If you look for a spark of life in the stock market these days, the search pretty much begins and ends with electric utility issues.
While the Dow Jones average of 30 industrials was climbing to record highs near the 3,000 mark earlier this year, the electric utility group languished in disfavor.But since late summer, as fears of recession gripped the markets, the roles have been reversed. From its low point for the year on Aug. 24 through Nov. 2, Dow Jones's average of 15 utilities climbed more than 13 percent.
Among the 15 common stocks listed on the New York Stock Exchange that made new 52-week highs in the week ended Nov. 2, nine were shares of electric companies - from DQE Inc. in Pittsburgh to Houston Industries in Texas, from Dominion Resources on the East Coast to Pacific Gas & Electric in California.
As often happens in periods of market euphoria, investors shunned the group in the spring and early summer while they looked for racier ways to benefit from rising stock prices.
Now, analysts say, money is flowing back the other way looking for a high-yielding haven from the perils of a bear market.
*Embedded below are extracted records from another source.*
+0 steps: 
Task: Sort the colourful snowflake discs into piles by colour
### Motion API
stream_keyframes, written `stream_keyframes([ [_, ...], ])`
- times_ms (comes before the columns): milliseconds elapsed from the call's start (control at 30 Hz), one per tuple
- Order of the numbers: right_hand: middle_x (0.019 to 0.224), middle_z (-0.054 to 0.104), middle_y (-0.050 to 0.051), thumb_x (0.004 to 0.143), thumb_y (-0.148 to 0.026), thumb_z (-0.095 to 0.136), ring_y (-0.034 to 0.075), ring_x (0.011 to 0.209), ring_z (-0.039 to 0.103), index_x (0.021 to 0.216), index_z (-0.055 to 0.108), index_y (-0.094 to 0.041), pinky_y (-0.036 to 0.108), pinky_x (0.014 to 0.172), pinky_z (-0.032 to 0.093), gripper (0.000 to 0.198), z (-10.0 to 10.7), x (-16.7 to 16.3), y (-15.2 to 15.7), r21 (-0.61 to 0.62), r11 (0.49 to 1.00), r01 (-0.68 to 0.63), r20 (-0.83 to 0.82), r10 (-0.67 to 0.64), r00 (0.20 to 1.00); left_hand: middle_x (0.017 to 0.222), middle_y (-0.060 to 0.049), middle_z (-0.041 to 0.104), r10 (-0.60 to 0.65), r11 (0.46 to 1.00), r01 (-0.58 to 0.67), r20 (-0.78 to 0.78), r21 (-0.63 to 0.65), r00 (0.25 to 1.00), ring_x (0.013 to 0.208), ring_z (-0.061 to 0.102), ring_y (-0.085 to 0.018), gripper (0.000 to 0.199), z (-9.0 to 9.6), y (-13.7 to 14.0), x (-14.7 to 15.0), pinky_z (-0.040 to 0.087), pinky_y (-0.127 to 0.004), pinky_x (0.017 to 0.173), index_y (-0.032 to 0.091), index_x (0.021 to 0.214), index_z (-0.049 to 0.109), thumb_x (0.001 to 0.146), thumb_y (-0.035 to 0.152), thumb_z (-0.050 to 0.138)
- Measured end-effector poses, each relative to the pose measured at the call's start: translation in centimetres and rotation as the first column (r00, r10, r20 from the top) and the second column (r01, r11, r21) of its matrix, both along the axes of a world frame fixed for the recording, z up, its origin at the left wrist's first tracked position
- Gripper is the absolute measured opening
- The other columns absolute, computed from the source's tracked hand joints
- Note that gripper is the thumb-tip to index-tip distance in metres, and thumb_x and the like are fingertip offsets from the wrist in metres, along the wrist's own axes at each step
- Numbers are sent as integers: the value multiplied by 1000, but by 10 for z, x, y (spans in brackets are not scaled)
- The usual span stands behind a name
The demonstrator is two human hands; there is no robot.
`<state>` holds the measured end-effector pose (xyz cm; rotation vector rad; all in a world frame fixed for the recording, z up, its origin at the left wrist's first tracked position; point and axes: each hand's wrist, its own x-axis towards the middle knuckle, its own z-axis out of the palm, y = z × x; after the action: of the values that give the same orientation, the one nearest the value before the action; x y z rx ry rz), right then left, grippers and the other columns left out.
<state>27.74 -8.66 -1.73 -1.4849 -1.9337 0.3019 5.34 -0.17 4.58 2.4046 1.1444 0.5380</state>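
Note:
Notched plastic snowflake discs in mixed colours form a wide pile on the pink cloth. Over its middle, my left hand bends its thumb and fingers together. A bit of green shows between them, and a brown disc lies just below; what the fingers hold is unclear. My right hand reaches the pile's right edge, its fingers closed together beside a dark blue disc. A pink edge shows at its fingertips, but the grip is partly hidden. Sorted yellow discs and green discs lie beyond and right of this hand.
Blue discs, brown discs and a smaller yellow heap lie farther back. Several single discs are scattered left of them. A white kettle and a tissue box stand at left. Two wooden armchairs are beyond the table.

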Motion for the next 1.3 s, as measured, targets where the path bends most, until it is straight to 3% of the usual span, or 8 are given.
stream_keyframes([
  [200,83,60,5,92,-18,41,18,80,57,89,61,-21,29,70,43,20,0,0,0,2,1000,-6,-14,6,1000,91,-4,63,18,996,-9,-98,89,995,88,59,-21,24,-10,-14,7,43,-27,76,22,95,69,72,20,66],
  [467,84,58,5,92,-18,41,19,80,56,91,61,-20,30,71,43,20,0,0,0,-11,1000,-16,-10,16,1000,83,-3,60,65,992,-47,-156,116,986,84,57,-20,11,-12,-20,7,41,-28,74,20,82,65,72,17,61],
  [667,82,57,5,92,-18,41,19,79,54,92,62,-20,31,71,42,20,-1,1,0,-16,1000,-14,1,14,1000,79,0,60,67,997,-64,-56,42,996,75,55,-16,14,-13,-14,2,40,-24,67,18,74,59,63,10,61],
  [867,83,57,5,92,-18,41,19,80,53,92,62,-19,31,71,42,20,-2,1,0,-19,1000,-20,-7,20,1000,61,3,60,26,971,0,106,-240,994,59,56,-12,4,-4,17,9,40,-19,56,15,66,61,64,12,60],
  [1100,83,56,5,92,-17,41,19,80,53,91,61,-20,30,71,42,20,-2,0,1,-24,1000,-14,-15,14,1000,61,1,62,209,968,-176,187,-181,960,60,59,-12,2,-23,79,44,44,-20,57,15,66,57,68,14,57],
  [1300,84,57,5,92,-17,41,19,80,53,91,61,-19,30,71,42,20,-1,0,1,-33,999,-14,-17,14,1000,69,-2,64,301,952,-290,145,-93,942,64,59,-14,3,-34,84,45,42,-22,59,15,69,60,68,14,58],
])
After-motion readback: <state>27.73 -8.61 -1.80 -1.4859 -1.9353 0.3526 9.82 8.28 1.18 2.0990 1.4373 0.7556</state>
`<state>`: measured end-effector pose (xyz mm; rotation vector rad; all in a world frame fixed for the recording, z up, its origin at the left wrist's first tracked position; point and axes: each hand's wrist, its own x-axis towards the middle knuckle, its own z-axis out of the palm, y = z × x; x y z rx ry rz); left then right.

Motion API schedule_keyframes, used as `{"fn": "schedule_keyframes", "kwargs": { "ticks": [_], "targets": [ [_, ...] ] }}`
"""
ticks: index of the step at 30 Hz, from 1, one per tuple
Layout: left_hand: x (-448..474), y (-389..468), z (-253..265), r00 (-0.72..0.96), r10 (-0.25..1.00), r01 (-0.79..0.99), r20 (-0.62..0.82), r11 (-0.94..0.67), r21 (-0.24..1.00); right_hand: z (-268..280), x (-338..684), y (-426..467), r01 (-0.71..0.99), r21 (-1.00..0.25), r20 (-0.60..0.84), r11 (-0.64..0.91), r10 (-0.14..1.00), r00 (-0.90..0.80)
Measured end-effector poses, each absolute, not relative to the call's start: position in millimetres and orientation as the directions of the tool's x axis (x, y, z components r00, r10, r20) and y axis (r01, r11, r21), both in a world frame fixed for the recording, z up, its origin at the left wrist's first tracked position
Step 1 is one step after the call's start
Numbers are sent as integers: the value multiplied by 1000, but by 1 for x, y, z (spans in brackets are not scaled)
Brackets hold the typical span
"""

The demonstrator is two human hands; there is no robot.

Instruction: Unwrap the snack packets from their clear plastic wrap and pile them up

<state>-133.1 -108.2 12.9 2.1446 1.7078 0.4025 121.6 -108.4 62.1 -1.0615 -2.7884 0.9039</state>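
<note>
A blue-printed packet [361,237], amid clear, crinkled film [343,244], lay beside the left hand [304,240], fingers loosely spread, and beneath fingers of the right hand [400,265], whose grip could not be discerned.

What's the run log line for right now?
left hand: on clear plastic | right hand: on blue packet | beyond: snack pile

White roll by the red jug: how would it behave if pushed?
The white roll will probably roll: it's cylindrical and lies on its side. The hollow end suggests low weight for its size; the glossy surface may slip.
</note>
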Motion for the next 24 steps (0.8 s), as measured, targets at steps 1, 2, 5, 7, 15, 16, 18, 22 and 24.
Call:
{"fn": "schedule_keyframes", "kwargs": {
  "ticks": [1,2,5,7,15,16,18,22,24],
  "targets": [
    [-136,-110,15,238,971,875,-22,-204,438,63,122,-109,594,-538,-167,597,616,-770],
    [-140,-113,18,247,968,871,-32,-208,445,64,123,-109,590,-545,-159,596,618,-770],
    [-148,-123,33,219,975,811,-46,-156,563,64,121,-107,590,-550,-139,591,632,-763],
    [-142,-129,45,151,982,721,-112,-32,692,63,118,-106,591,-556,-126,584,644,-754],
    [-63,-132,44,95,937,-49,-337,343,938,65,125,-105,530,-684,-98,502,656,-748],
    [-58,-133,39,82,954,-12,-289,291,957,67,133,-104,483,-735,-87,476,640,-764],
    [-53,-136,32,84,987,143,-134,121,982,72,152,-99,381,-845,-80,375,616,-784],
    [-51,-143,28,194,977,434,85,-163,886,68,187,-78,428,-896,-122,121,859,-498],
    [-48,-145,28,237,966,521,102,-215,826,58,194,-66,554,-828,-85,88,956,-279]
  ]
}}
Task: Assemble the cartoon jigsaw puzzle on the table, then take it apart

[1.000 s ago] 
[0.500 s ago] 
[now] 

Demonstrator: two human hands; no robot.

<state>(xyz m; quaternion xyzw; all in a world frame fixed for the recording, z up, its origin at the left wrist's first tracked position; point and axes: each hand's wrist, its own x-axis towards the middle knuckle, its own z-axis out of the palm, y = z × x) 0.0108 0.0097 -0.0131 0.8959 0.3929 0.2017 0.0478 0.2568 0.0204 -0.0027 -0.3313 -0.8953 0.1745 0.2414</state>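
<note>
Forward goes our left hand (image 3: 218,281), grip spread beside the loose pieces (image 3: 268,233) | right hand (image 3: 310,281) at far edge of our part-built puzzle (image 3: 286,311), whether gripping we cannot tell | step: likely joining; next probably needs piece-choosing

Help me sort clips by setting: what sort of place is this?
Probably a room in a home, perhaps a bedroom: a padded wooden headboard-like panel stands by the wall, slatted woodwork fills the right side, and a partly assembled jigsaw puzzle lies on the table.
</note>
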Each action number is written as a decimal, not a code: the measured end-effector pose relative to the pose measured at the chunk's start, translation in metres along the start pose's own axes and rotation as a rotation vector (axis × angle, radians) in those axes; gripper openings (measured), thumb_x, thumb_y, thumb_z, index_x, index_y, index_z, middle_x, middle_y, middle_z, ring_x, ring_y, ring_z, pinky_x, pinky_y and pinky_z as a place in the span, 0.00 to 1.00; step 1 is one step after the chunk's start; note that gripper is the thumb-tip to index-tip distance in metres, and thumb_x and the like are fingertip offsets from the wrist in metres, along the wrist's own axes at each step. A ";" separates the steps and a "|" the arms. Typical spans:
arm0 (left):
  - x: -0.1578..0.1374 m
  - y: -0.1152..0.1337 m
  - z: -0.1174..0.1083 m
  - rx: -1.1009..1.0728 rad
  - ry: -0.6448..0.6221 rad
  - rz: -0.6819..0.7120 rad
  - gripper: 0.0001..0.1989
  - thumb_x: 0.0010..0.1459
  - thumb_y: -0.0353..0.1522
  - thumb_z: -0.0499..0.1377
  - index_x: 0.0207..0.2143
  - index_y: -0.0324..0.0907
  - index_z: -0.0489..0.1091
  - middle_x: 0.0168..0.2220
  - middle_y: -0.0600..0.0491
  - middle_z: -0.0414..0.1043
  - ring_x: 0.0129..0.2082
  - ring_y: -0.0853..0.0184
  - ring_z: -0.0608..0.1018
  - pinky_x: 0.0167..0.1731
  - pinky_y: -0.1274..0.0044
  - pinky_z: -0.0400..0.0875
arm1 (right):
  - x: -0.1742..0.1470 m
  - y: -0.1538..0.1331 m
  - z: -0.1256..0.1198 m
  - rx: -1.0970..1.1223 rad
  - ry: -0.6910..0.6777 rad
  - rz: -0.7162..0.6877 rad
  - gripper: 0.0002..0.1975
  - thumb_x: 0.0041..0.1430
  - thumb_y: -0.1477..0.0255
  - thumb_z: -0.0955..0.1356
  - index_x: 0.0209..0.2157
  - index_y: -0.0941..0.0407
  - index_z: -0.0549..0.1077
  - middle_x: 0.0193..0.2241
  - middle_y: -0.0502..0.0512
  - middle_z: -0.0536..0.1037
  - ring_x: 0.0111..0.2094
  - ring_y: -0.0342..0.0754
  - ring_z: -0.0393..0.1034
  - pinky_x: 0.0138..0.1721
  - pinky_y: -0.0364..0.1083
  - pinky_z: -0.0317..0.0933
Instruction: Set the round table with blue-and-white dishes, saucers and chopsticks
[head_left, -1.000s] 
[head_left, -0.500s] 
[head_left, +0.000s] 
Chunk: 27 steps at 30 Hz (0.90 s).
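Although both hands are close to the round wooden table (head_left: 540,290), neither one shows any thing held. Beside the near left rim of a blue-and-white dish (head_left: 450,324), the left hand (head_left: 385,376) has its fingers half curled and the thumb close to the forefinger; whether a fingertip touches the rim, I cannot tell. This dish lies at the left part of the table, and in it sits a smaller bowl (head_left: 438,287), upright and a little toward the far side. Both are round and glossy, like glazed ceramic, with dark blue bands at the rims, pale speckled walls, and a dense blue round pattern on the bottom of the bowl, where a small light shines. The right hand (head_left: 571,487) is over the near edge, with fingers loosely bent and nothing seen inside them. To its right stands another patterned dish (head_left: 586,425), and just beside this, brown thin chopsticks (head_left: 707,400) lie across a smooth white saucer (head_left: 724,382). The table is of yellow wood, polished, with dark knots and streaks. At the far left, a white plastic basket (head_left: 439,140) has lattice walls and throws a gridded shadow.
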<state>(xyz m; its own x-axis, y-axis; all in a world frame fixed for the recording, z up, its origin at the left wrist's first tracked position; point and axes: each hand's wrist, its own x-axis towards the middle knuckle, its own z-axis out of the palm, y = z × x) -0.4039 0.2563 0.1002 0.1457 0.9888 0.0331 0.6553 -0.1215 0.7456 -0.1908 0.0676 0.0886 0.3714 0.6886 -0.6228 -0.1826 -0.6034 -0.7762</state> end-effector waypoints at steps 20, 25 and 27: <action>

"Investing in the electric utilities in a climate of economic weakness presents something close to a win-win situation," maintains Barry Abramson, an analyst at Prudential-Bache Securities, in a recent report spotlighting the group.
"Electric utilities would be strong in a sideways market. If the economy continues to stagnate and the stock and bond markets show no clear direction, the electric utilities should outperform thanks to their superior and very safe yields.
"On the other hand, if a recession continues to threaten and the Federal Reserve eases dramatically, falling interest rates would also provide a catalyst for the group.
"In fact, just about the only scenario that would be negative for the electric utilities would be a rapidly strengthening economy and a renewed bull market - a very unlikely outcome, at least in the near term."
The current level of utility dividends - the stocks yielded about 6.7 percent, on average, as of early this month - is an attraction by itself.
Beyond that, analysts say, utility profits and payouts aren't much affected by the ups and downs of the business cycle, and can even keep growing gradually in periods of recession.
"They offer high dividends that our analysts believe are secure," said Jack Lavery, director of global research at Marrill Lynch.
Utilities also stand to be prime beneficiaries of declining interest rates, since lower rates reduce the relative allure of bonds as the two classes of securities compete for the favor of yield-conscious investors.
But that last point has a flip side, caution some wary utility-watchers. When hopes for lower rates go unfulfilled, utility stocks often bear the brunt of their frustration.
The group fell sharply last January, for example, when a rise in worldwide interest rates caught many optimists off guard.
Whether the news is good or bad, however, many observers say utilities' ultra-sensitivity to changing interest-rate expectations often qualifies them as an advance indicator of where the rest of the stock market might be heading.
Said William LeFevre at Advest Inc.: "Frequently the utilities turn early, both before the broad stock market starts down and before it turns up."